J’ai paniqué. Plus que jamais. Après mon enterrement de vie de jeune fille - une réussite en compagnie de mes deux meilleures amies crétoises - je ne suis pas rentrée à l’appartement où je vivais avec Demetri. Je suis allée à Mochlos, sur la plage, là où nous avions notre première conversation. Et j’ai pleuré. Pendant des heures et des heures. En silence, si bien que personne n’a fait attention à moi. Je ne pouvais pas le faire. Je ne pouvais pas me marier. Je ne pouvais pas. C’était un trop grand engagement, ça me faisait trop peur. Mais j’avais également trop peur d’aller voir Demetri et de lui dire. Il ne comprendrait pas, après tous ces mois passés à préparer le D-Day. Il me dirait que tout se passerait bien, que je n’avais pas à m’en faire. Mais c’était trop tard. C’était une peur bien trop grande pour que les seuls mots de Demetri ne la fasse partir. J’avais toujours su que j’avais une phobie de l’engagement. Au début de ma relation avec Demetri, j’avais passé des journées entières à me demander si j’agissais comme il le fallait, si je ne faisais pas une terrible erreur. Plusieurs fois, alors même que nous étions ensemble depuis déjà trois ans, je l’avais appelé, lui disant que je ne pouvais pas continuer comme ça, que j’avais trop peur, mais chaque fois il m’avait rassurée. Mais là, ce n’était pas possible. It was our wedding, for fuck’s sake. C’était totalement différent. La seule option qui s’offrait à moi était de fuir.

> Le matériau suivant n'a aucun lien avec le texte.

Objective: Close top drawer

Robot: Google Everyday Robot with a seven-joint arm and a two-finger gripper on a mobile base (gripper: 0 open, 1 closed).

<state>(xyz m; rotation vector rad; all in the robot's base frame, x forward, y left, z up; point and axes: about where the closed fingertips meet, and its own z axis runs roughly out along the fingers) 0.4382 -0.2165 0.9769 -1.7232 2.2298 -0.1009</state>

J’ai réservé un billet sur le premier vol que me proposait le site d’American Airlines. Héraklion-Madrid. Madrid-Boise. Je ne savais même pas où se trouvait Boise. Tout ce qui m’importait c’est que c’était loin, et que je pourrais peut-être me calmer un peu, reprendre mes esprits, et voir ce que je faisais avec Demetri. J’ai pris le premier car que j’ai vu à mon arrivée à l’aéroport après avoir passé l’immigration. Et je me suis retrouvée à Ruby Creek Falls. Dans l’Idaho, comme me l’a appris la réceptionniste de l’hôtel dans lequel j’ai décidé de m’installer pour la nuit.
En allumant mon téléphone portable, j’ai vu que Demetri m’avait appelée quinze fois, m’avait laissé trente-deux messages sur mon répondeur et m’avait envoyé cent-trois sms.
Merde.
J’avais toujours aussi peur.
Mais qu’est ce que j’ai fait? HORS-JEU ; Show us your true colors
...
Prénom & Pseudo : putain, je suis faible, j'ai encore craqué.
Age : XVI (je le fais en chiffres romains, ça change un peu quoi)
Multinicks ? : the irish one, the one who killed his best friend and the one who lost her boyfriend.
Code : ok (eline)
Commentaires : je vais essayer de me calmer après celui-là.